My horror movie reviews

Constantine Review

If nothing else this movie reminded me of a personal philosophy: all movies, at their core, are good movies. It’s no different to Jean-Jacques Rousseau’s quote on how we are all good by nature but corrupted by society. Granted that society in this place, whether obvious or debatable, are the pundits. From my experience you either get a movie that has a good heart but is unbearable in every other respect or you get one that deserves all the Oscars in the world even though you may as well flirt with misanthropy the way the filmmakers probably did to have accomplished a vision like that. Granted that not only can you enjoy both but movies that achieve this balance are possible. You just rarely get a movie with a good heart that is Oscar worthy if not a movie that is half and half, making it worthy of three out of five stars to prove it was mostly good. When I saw Constantine in theaters I didn’t really know what to make of it. On one hand it was fairly dull for anyone who had seen The Exorcist (like myself at the time), but I’d be lying if I said I didn’t appreciate the idea of someone who could see people as either angels or demons.

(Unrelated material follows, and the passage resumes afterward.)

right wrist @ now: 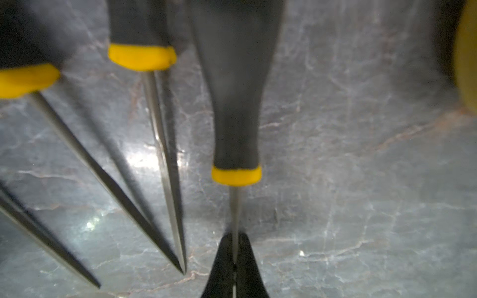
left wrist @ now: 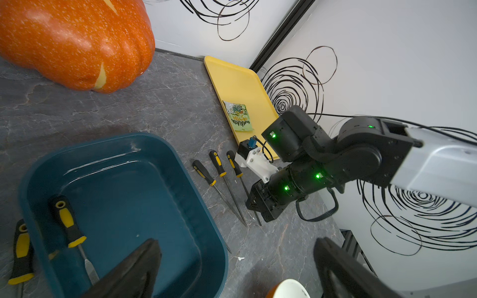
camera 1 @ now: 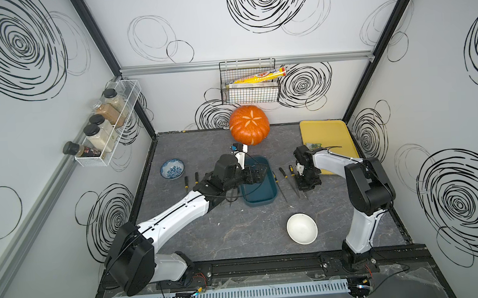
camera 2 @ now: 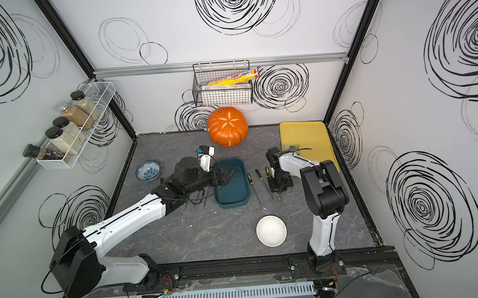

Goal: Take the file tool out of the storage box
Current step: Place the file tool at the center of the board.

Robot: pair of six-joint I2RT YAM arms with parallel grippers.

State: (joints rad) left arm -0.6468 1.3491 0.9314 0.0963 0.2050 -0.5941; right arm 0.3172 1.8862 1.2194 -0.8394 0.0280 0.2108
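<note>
File (left wrist: 68, 224) lies inside the teal box (left wrist: 134, 196), close to one long wall, with its black-and-yellow handle toward the pumpkin (left wrist: 77, 43). Left gripper (camera 1: 258, 174) hangs over the box with jaws wide apart, holding nothing. To the right of the box, the right gripper (right wrist: 234, 263) has its jaws together on the thin shaft of another file (right wrist: 236, 103). Two more files (left wrist: 219, 165) lie just beside it on the table (camera 1: 237, 230). The yellow tray (camera 1: 328, 132) sits beyond.

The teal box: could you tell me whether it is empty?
Not empty: one file lies inside the box in the left wrist view.
</note>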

I guess my biggest gripe was (at the expense of being equally as uninspired) that it was the equivalent of ordering a Sprite and getting a flavorless seltzer-like beverage in its place. I understand that making fantasy-horror-action movies is a tricky, if not flat out impossible feat, but does that mean it hasn’t been successfully done before? I know not everybody can be Sam Raimi, Joel Schumacher, Robert Rodriguez, Tim Burton, Katheryn Bigelow, Clive Barker, Zack Snyder, Alexandre Aja nor even Takeshi Miike when it comes to these concepts. But we were already saturated with these kinds of horror movies in the 2000s. what trouble would it have gone to in order to reach the same good enough levels as Cabin Fever, Wendigo, or even Willard if it already took one risk with all these genres from the start?